If I have three sets of numbers
A is numbers between 0 and 0.09
B is numbers between 0.091 and 0.011
C is numbers between 0.011 and 0.1

where the number of elements in A are say, 37, B are 16 and C are 178. So the three arrays have different numbers of points and different distances, plotting looks like this

How do I find the mean of all the points?
I was assigning weights based by multiplying the physical length of each section and number of points in each section, then getting the ordinary mean of each section, multiplying by this weight and then dividing by the sum of the weights, but I'm not sure if this is right
$$\frac{w_A m_A + w_B m_B + w_C m_C}{w_A + w_B + w_C}$$
where
$$w_A = l_A n_A$$
$$l_A = 0.09-0$$
$$n_A = 37$$
My way may be correct but it seems wrong? I've just guessed really. Any help greatly appreciated.

2. Apr 8, 2015

### gleem

Why are the number grouped and what do they represent?

3. Apr 8, 2015

### mathman

The physical lengths shouldn't enter into the calculation. Add the averages for each section multiplied by the number of points. Then divide by the total number of points.

4. Apr 8, 2015

### gleem

I need to know the purpose of the means you are trying to calculate.

5. Apr 9, 2015

### AnneElizabeth

It's mesh nodes along a boundary, where each point has a unique value, u.

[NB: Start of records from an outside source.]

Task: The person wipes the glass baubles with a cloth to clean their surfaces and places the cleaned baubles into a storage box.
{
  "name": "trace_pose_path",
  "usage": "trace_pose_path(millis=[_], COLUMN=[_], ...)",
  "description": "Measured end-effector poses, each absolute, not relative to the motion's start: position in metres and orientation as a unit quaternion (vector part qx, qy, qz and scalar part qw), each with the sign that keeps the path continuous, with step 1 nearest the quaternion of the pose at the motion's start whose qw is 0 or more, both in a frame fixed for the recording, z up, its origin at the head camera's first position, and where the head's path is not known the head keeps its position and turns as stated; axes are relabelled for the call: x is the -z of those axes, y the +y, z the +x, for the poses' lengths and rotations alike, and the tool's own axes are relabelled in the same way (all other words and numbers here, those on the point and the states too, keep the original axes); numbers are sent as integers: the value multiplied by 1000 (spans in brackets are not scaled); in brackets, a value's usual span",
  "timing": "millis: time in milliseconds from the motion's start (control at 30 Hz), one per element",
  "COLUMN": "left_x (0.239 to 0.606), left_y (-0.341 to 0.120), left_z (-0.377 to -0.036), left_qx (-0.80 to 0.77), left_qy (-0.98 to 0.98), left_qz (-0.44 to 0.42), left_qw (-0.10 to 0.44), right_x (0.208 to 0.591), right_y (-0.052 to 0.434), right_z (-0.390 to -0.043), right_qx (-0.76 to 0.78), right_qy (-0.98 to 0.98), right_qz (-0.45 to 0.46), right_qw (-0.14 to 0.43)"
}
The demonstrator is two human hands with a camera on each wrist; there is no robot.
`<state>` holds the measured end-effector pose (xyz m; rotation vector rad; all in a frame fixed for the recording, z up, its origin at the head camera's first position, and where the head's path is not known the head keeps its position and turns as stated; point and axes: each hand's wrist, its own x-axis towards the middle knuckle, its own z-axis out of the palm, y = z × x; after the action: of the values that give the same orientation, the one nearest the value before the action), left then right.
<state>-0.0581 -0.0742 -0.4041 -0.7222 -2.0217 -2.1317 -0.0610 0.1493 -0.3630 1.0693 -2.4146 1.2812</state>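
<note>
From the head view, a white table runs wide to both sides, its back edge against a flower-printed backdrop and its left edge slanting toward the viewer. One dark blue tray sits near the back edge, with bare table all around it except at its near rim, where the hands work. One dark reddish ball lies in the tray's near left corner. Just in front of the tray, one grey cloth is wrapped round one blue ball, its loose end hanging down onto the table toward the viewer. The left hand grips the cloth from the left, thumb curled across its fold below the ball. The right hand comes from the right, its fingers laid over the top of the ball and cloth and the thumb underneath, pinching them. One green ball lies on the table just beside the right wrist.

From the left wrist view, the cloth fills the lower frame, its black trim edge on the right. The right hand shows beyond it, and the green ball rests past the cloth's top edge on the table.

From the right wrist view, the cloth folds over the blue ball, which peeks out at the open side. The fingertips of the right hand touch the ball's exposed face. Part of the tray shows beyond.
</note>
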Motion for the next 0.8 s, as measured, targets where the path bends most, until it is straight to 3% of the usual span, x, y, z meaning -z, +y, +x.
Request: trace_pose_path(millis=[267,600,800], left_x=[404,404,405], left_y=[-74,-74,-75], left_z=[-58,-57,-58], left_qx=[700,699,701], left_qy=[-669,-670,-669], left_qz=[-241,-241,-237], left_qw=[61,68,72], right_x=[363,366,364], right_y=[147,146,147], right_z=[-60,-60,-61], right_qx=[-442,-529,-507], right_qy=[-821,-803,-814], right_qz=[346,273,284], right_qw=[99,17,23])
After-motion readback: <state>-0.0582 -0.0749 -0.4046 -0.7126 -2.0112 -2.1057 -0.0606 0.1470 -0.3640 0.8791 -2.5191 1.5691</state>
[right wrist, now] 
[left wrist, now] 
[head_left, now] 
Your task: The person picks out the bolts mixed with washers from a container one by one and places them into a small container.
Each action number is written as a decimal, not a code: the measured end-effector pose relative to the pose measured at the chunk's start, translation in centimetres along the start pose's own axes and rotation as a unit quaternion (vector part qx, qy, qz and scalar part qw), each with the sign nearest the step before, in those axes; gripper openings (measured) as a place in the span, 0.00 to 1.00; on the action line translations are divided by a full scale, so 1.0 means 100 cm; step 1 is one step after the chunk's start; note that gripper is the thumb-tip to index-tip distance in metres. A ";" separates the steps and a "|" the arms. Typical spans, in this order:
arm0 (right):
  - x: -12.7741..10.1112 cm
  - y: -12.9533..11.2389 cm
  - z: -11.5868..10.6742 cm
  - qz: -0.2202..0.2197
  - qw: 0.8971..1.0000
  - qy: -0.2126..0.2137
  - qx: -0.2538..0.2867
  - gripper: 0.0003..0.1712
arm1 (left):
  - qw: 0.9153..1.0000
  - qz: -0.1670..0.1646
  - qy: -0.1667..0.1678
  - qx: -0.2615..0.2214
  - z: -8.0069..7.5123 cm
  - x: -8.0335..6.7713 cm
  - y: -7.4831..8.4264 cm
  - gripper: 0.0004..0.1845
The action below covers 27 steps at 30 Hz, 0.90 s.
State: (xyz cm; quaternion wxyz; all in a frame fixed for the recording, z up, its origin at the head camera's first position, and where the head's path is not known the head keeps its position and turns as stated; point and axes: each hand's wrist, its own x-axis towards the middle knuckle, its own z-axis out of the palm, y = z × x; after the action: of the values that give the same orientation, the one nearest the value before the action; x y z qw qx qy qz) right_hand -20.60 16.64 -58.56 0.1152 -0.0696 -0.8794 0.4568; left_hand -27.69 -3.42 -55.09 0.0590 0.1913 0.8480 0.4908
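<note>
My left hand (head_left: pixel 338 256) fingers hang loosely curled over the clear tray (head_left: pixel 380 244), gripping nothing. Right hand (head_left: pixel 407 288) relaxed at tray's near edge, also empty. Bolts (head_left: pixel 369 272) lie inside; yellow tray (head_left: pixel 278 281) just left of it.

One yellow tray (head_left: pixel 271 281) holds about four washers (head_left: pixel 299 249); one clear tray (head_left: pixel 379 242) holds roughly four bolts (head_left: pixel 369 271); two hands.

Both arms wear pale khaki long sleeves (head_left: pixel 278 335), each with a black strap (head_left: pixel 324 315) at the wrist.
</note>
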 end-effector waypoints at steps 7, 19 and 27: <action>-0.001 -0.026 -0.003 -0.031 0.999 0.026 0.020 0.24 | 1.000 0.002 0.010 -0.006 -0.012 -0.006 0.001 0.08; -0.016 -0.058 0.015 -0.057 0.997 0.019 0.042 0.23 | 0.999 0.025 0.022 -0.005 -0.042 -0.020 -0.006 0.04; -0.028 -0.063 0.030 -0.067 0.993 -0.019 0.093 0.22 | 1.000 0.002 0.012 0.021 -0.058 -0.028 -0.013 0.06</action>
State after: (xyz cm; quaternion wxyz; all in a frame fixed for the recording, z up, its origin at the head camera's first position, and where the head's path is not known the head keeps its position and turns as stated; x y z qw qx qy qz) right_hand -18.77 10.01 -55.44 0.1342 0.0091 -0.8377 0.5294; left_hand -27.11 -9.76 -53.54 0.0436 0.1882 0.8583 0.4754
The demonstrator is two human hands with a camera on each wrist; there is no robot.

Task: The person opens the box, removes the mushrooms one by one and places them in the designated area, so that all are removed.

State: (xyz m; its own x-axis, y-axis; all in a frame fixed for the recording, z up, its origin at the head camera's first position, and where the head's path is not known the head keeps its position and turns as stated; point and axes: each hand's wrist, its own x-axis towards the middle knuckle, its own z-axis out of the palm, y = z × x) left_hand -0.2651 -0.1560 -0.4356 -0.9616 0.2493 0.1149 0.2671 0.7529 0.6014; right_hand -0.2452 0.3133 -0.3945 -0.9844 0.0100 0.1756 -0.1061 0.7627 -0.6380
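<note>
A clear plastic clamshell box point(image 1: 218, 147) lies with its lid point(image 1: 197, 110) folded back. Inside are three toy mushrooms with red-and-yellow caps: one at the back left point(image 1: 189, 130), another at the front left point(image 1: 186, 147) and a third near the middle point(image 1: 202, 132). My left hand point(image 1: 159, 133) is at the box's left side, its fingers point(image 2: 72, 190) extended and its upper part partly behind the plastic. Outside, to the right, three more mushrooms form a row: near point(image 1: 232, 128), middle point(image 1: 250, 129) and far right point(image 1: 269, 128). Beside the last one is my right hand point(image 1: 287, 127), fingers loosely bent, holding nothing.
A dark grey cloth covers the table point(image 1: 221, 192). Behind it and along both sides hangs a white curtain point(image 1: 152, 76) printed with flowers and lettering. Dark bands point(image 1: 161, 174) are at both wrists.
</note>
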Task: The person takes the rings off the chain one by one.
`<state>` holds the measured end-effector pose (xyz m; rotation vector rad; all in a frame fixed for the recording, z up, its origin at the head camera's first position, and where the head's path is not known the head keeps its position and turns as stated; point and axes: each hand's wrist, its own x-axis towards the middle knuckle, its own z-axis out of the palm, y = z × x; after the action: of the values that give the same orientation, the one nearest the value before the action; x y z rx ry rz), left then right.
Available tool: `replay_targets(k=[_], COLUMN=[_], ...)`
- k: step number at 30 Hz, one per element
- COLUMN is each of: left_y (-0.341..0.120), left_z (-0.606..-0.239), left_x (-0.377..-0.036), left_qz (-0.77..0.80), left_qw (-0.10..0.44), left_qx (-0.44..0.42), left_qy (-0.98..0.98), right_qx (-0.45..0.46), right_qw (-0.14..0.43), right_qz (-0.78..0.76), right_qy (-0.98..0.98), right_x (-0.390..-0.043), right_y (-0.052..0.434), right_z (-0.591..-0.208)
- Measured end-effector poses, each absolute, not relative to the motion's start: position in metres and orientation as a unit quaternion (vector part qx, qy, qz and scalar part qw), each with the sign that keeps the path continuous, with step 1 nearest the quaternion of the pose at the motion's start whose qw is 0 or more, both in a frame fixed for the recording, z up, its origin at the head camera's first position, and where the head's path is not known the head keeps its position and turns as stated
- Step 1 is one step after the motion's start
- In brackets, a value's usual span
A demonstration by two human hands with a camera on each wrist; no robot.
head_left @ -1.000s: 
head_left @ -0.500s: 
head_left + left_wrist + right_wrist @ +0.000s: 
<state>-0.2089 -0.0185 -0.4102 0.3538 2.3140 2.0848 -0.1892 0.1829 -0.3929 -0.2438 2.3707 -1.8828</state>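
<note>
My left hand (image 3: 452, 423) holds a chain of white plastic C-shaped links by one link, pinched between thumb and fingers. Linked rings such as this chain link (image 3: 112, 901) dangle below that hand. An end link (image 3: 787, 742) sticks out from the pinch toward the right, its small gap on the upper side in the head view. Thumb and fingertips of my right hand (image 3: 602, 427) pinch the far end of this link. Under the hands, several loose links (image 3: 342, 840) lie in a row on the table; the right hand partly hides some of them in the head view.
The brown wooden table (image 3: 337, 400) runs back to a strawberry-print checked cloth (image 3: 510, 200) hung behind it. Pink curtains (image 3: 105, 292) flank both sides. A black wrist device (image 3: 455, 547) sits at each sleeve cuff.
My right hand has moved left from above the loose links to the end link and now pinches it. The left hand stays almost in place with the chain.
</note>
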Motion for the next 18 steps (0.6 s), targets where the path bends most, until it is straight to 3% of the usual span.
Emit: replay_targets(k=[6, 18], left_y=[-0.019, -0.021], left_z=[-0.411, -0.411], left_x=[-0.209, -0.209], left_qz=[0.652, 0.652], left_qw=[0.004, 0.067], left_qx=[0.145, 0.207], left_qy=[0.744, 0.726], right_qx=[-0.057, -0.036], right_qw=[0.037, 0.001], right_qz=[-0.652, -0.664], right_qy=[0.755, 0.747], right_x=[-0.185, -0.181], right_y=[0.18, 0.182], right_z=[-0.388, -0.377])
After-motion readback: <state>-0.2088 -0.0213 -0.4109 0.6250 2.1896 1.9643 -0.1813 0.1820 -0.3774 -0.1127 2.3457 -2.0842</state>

So I thought the size (physical length) of each section would be important?

6. Apr 9, 2015

### gleem

So you want the average of U defined at a node weighted according to the size of the mess? What is the significance of the grouping to get the three means?

7. Apr 10, 2015

### FactChecker

I assume you don't have the original raw data but only know the sample mean of each group. Then you should do what @mathman suggests. It is just as though you replaced the true value of each data point with the mean of each points group. Without the raw data, that is the best you can do. Of course, if you have the raw data, just take the sample mean of the entire data set and ignore the groups they were in.

8. Apr 12, 2015

### AnneElizabeth

I do have the values of U at each point in the mesh, I just thought because the mesh is unevenly spaced, taking a simple mean of these values would not yield the correct result.

9. Apr 12, 2015

### FactChecker

I don't understand. Do you mean that the measurements for the different sets are in different units? If they are all measured in the same units, I don't think you have to treat the data in the sets differently.

10. Apr 12, 2015

### AnneElizabeth

Ignoring the red line, say the blue line is u. But the points on u are unevenly spaced - closer around 0.01 as there is a sudden jump. If I took a simple mean in say MatLab mean(U(Y==0)), this would not account for the fact that the points are unequally spaced. I'm wondering how I would account for this?

11. Apr 12, 2015

### FactChecker

If you have the raw data, and the values of all the data are measured on the same real line in the same units, then the sample mean of the raw data is unambiguous. Just use the standard equation. Maybe you are looking for something other than the mean of the data. It sounds like your data may not be from a single random distribution, but rather from three different distributions.